Summer Sons(81)



Five minutes later he was in the passenger seat of the WRX eating his second piece of chicken, air on full blast, speakers blaring a hideously distorted EDM track. Sam stole a wing from the container on his lap and ate it in two motions, one tearing gnash of teeth for the thickest chunk of meat and a complex suction maneuver that pulled the rest off the bone. A straggling bit of sinew was all that remained when he popped the bone free and tossed the scraps out his cracked window. Effortless and practiced. He waggled his fingers, and Andrew lifted the container to let him steal another.

There was no need to speak. Pressure receded from behind Andrew’s eyes, the tension he carried from his blackout easing a fraction. Sam drove while he finished the leftovers. Whenever he let himself slow down, the monumental weight of his unanswered questions started to crush him to dust, so the drive and his company for it were both a relief and a torture. After an hour on the interstate, Sam punched in an address on his GPS.

The same highway led to the park with the oak tree, but this time, the route took them off an exit and through a cluster of trailers by a gas station. The red line on the GPS wound deeper into sparsely forested nothingness, a rural road spitting out the occasional unmarked driveway to either side, some paved and some dirt. The McCormick mailbox whipped past them around a blind curve, and Sam had to slam on the brakes and put the car in reverse.

The double-wide at the end of the drive had a painted tan deck and yellow window trimmings, with box planters full of flowers on the stoop. A mid-nineties Chevy pickup sat out front. One big tree shaded the whole house.

Andrew said, “All I told them is I was a friend of Eddie’s, that he’d died, and that I still wanted to come talk to them about shit. These people were supposed to be his next interview, but he put them off for some reason—found something else, I guess.”

“I hear you,” Sam said as they mounted the steps.

The doorbell pinged, audible from the porch, and a woman’s voice hollered, “Just a minute!”

Andrew stuck his hands in his pockets, Sam loitering behind him with his best good ol’ boy smile buttered onto his lips. The door opened, leaving the storm glass pane between them and a lady in her seventies at minimum, white hair in tight gramma curls around a plump tanned face. Appliqué flamingos dotted the breast pocket of her pink shirt.

“Hi, ma’am,” Sam said.

“I called this afternoon,” Andrew clarified, as if she couldn’t guess.

With a nod she opened the storm door and gestured them inside, smiling. “You boys are here to get the good gossip, huh?”

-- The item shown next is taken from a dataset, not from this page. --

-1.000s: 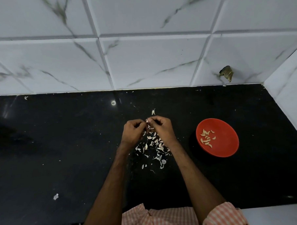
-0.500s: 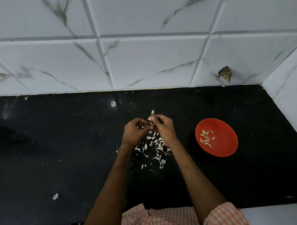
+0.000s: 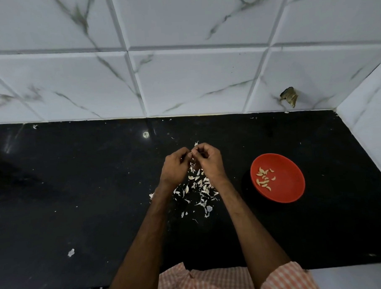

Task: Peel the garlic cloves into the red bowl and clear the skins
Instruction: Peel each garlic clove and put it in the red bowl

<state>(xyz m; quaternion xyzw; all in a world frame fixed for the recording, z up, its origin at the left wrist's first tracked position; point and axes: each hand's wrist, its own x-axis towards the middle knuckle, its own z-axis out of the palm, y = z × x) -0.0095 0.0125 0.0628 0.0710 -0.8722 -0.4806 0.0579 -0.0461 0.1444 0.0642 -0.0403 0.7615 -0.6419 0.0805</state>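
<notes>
Working a clove [image 3: 192, 153] just above the counter [image 3: 78, 193], pinched between left hand [image 3: 175, 167] and right hand [image 3: 209, 163]; fingers of both curled tight, tips meeting, hiding all but a pale speck. Directly beneath, a scatter of skins [image 3: 198, 187]; off to the right, well apart, the bowl [image 3: 291, 185] with a handful of peeled cloves [image 3: 264, 178] inside. Likely very light and small, firm under the skin but slick once bare, so easy to squirt out of a pinch. Papery, brittle skin, prone to tearing in flakes and drifting. Best held by the sides with one hand, nail of the other catching the loose tip or root end and pulling lengthwise.
</notes>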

The den had a big television and a small couch, barely more than a loveseat, with a handful of homemade throw pillows on it. Andrew and Sam perched there with equally delicate discomfort, broad shoulders and unruly knees all wrong in the cozy space. Lisa McCormick planted one hand on her hip to look them up and down.

“Y’all want something to drink?”

“I’m good,” Andrew said.

“Yeah, please,” Sam said.

“All right, let me get Rob too.” She went farther into the house. “Hey hon, those boys who called are here!”

Andrew wasn’t too accustomed to dealing with the elderly. He hadn’t visited his surviving grandfather in months. Last time he had, it was with Eddie in tow to take the old man from his condo to a Hooters for his birthday. Riley said Sam had been raised up by their grandmother, though, which didn’t explain his tense seat on the edge of the couch. Maybe he was bad with strangers. It was odd to see him polite and almost demure. The sound of a sliding door opening and shutting came from the other room.

An older man who must’ve been Rob entered the den in the midst of wiping his hands on his jean shorts. “Hey there. Was out picking tomatoes, we got too many growing this summer to keep up with.”

His wife popped her head around the corner and said, “Come sit at the table where we can all see each other.”

“Yes, ma’am,” Sam said.

He stood first. The low ceiling of the double-wide made him appear taller. Andrew wracked his brain for his segue, his conversation points, and realized he had none. Other than that they’d known the Fultons, and their land backed up to the estate, he didn’t know what the hell Eddie would’ve asked them about.

Sun streaming in through the glass doors to the yard lit the kitchen-slash-dining room brightly. The garden out back was full of tomato bushes and cabbages and zucchini. Sam and Andrew sat across the table from the McCormicks. Lisa handed Sam a tall glass of tea and kept another for herself.

“What relation are you to that young man from before, again?” Lisa said.

“Eddie and I grew up together, he was my best friend,” Andrew said. “There was an accident and I’m following up on some things he meant to do, before he passed.”

Sam nudged him, boot-tip to ankle, under the table. The McCormicks made sympathetic noises with twin frowns, the way couples do who’ve been together for decades, separate faces with the same expression.

“I’m damn sorry to hear that, with as young as y’all are. You in school too?” Rob asked.

“Yeah,” Andrew said.

“And what about you, son?” he said to Sam.

“I’m a mechanic, sir,” he said. “Also a friend of Ed’s.”

“My name’s Andrew,” he added. “And this is Sam.”